L'admiration du bon Marcolino, même dans ce qu'elle a d'exagéré, s'explique par l'espèce d'engouement que l'Arétin eut l'art d'inspirer à tout le monde; mais il n'y a rien à retrancher aux éloges que Marcolino adresse à ses portraits. Il est certain que ceux du Titien et des autres peintres sont de véritables chefs-d'oeuvre, qui méritent d'être vantés à l'égal de ce que l'art nous a légué de plus remarquable dans ce genre.

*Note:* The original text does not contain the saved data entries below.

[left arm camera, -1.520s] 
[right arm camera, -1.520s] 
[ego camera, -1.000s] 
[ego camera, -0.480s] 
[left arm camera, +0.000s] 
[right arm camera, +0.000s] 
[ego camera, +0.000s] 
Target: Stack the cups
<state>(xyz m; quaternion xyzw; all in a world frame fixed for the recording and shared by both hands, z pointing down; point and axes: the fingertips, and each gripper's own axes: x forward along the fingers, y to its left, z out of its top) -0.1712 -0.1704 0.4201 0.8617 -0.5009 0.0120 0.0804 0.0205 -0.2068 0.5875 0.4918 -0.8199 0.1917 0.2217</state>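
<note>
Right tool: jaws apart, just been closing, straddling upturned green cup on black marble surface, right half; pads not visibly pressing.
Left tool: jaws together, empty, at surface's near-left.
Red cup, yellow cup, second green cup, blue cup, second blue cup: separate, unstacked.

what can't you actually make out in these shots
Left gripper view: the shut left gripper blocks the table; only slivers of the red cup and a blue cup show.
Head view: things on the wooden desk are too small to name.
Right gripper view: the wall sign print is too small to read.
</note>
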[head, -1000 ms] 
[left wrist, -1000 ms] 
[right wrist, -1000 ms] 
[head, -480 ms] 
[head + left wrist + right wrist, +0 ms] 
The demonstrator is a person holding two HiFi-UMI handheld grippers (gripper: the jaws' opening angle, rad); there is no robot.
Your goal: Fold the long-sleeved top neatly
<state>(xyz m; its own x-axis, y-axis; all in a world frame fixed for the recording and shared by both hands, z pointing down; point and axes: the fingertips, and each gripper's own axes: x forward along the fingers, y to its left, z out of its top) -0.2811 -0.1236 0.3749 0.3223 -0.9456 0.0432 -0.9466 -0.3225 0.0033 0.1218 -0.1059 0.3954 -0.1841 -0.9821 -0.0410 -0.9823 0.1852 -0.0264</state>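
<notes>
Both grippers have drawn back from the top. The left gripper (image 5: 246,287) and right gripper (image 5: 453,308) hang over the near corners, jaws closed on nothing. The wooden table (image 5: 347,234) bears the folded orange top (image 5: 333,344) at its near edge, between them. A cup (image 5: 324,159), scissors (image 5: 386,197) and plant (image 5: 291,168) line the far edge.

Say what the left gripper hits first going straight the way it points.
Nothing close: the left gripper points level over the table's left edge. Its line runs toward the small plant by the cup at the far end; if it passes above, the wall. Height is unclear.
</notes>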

Indépendamment de la médaille gravée par Lione Lioni, dont parle le Marcolino dans la lettre qui précède, le comte Mazzuchelli, dans sa Vie de l'Arétin[442], en pite une gravée par Agostino Veneziano, et trois autres que l'on peut attribuer, soit à Enea Vico, soit à Valerio de Vicence.

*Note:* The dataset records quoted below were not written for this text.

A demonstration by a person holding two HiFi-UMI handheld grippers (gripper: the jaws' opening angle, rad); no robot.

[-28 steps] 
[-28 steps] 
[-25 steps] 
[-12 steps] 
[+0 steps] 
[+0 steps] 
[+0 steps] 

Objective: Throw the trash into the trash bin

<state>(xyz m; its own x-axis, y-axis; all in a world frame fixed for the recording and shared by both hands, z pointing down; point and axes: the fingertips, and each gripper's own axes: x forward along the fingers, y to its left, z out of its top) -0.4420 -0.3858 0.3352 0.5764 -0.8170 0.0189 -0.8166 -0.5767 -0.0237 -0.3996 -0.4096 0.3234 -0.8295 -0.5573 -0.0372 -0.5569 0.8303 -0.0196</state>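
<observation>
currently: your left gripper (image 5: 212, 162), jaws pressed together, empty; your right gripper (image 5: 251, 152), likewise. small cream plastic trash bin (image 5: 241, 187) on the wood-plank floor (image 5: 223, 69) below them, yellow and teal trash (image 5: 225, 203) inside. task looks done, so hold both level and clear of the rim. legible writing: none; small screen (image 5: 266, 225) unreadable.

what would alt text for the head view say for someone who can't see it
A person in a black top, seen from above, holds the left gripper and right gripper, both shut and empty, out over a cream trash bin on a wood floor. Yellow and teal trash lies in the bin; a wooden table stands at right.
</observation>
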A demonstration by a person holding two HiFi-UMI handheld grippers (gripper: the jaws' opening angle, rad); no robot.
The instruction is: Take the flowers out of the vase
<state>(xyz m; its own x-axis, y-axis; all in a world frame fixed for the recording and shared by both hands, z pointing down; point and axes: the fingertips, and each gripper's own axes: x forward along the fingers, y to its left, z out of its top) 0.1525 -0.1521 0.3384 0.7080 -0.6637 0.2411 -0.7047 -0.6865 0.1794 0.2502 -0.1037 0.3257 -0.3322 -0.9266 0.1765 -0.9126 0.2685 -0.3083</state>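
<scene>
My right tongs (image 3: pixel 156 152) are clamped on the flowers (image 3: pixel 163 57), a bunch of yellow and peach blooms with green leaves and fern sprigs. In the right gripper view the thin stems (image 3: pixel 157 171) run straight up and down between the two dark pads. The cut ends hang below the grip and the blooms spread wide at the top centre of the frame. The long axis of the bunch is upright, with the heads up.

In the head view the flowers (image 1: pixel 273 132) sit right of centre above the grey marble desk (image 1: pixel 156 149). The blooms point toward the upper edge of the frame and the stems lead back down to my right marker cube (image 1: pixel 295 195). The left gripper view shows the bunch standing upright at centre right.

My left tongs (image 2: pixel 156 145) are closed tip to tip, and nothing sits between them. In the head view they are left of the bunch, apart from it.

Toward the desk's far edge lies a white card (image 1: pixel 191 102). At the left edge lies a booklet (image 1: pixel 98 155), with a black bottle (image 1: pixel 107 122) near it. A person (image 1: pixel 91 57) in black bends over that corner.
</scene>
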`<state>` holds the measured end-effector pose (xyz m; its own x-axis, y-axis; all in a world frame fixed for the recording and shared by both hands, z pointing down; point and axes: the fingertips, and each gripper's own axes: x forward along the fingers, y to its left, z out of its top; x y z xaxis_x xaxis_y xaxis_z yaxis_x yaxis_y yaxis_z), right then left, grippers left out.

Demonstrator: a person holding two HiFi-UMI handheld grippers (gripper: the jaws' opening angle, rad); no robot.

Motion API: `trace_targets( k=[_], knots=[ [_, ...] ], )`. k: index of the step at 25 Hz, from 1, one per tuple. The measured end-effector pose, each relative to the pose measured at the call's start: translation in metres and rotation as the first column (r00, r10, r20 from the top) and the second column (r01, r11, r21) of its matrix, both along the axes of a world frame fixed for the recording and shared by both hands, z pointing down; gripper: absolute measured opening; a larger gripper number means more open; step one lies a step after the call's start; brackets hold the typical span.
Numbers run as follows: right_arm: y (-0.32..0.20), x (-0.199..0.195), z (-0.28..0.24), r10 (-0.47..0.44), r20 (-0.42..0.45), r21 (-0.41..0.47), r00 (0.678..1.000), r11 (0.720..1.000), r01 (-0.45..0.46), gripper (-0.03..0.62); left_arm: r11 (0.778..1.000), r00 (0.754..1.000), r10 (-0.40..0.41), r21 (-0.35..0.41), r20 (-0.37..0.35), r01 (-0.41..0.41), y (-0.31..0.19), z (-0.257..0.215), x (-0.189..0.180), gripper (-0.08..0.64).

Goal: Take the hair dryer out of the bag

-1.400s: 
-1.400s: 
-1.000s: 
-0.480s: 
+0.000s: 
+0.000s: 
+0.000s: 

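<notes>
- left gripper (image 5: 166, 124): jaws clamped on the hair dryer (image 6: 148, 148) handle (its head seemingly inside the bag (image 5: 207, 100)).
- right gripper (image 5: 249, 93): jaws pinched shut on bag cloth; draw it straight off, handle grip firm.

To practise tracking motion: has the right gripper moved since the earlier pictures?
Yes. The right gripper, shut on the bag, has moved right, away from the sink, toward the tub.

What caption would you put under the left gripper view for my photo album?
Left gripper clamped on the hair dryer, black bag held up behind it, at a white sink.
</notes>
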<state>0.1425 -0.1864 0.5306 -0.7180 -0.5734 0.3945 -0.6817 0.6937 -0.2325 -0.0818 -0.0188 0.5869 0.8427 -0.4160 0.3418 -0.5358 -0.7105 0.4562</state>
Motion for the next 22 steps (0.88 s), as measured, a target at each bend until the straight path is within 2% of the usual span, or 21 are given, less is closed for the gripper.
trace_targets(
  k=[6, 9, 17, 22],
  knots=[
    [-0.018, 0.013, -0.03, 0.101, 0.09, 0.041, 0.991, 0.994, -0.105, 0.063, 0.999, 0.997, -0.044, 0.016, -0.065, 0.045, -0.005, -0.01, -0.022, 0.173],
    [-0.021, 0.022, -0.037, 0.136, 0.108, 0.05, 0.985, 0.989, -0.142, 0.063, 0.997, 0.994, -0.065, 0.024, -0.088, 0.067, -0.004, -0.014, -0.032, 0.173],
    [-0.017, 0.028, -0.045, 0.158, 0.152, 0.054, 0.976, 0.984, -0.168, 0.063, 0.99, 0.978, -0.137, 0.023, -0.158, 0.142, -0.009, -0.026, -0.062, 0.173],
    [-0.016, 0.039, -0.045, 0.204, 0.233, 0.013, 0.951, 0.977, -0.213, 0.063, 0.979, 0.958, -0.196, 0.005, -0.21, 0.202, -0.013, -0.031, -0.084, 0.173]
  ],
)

Enfin, pour que rien ne manque à sa gloire, on voit à Venise, dans l'église Saint-Marc, sur cette porte en bronze de la sacristie qui a coûté trente années d'études et de travaux à Sansovino, les trois bustes en relief de l'Arétin, du Titien et du Sansovino, comme un témoignage indestructible de la liaison de ces trois hommes célèbres. Ainsi, tant que la vénérable basilique de Saint-Marc existera, tant que l'art sera respecté en Europe, cette porte de bronze, qui rivalise avec celles du Donatello et de Lorenzo Ghiberti à Florence, attestera l'influence qu'eut l'Arétin sur le plus grand sculpteur et sur le plus grand peintre qui aient embelli de leurs oeuvres la ville de Venise.